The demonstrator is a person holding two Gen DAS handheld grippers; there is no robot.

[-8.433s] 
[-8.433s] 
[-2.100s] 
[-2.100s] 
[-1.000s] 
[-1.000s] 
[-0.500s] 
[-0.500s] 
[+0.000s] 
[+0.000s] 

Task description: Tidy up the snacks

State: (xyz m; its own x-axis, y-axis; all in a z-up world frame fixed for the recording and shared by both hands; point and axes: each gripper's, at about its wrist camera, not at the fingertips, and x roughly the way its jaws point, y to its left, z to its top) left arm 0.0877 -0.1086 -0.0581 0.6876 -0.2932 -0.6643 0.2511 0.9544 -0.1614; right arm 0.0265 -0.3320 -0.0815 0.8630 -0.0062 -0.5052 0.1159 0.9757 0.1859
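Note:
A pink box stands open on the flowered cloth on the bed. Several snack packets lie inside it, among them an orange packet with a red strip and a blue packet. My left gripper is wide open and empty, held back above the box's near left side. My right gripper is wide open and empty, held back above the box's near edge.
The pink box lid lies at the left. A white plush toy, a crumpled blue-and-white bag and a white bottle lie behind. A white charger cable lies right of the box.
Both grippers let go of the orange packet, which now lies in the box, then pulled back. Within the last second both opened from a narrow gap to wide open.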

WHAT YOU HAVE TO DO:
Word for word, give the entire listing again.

ANSWER SPACE:
The demonstrator is a person holding two Gen DAS handheld grippers; there is no robot.

[-8.433s] 
[-8.433s] 
[-2.100s] 
[-2.100s] 
[-1.000s] 
[-1.000s] 
[-0.500s] 
[-0.500s] 
[+0.000s] 
[+0.000s] 

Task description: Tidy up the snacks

State: (xyz m; its own x-axis, y-axis; all in a z-up world frame fixed for the recording and shared by both hands; point and axes: each gripper's, at about its wrist camera, not at the fingertips, and x roughly the way its jaws point, y to its left, z to its top) left arm 0.0877 -0.1086 -0.0581 0.6876 -0.2932 -0.6643 0.2511 0.9544 -0.1614; right arm 0.0265 -0.3320 -0.0815 0.8630 -0.0062 -0.5052 0.1159 0.9757 0.1859
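Note:
A pink box stands open on the flowered cloth on the bed. Several snack packets lie inside it, among them an orange packet with a red strip and a blue packet. My left gripper is wide open and empty, held back above the box's near left side. My right gripper is wide open and empty, held back above the box's near edge.
The pink box lid lies at the left. A white plush toy, a crumpled blue-and-white bag and a white bottle lie behind. A white charger cable lies right of the box.
Both grippers let go of the orange packet, which now lies in the box, then pulled back. Within the last second both opened from a narrow gap to wide open.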

What the exercise asked for is complete.